* WHAT YOU SHOULD DO *
Give the count of lines in the data that include "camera", with no other words.

* DATA BLOCK *
##############################

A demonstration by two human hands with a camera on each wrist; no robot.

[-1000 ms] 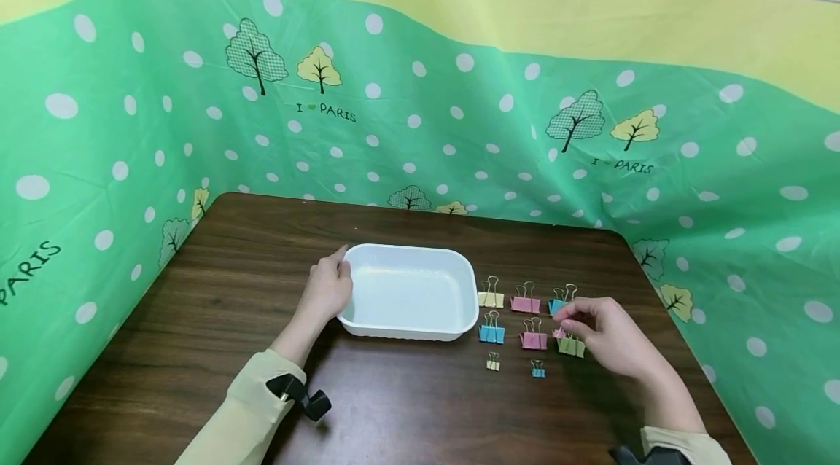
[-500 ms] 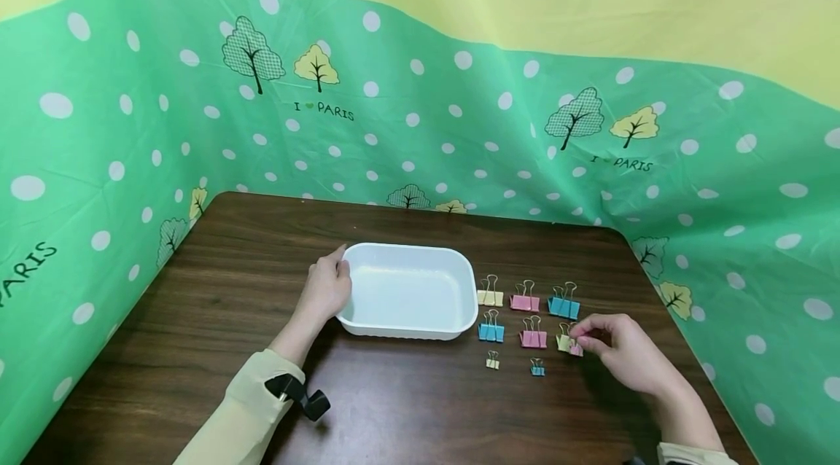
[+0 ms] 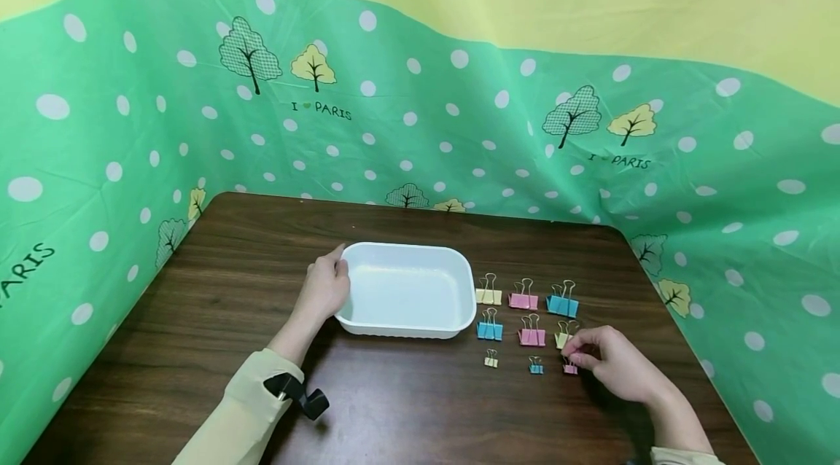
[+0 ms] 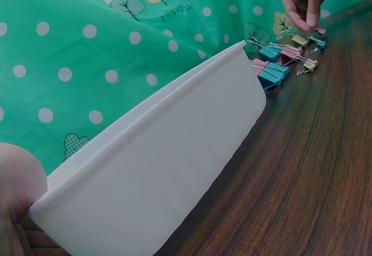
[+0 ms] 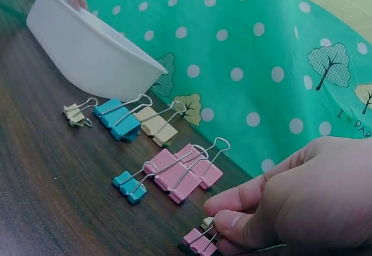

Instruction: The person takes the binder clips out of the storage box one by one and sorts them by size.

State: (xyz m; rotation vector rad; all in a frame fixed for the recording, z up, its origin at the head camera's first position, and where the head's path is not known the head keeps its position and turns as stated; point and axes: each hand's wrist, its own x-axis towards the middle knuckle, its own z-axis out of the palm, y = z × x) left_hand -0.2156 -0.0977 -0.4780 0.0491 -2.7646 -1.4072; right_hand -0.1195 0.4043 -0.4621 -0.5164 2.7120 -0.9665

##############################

* ANSWER TO THE EXERCISE *
2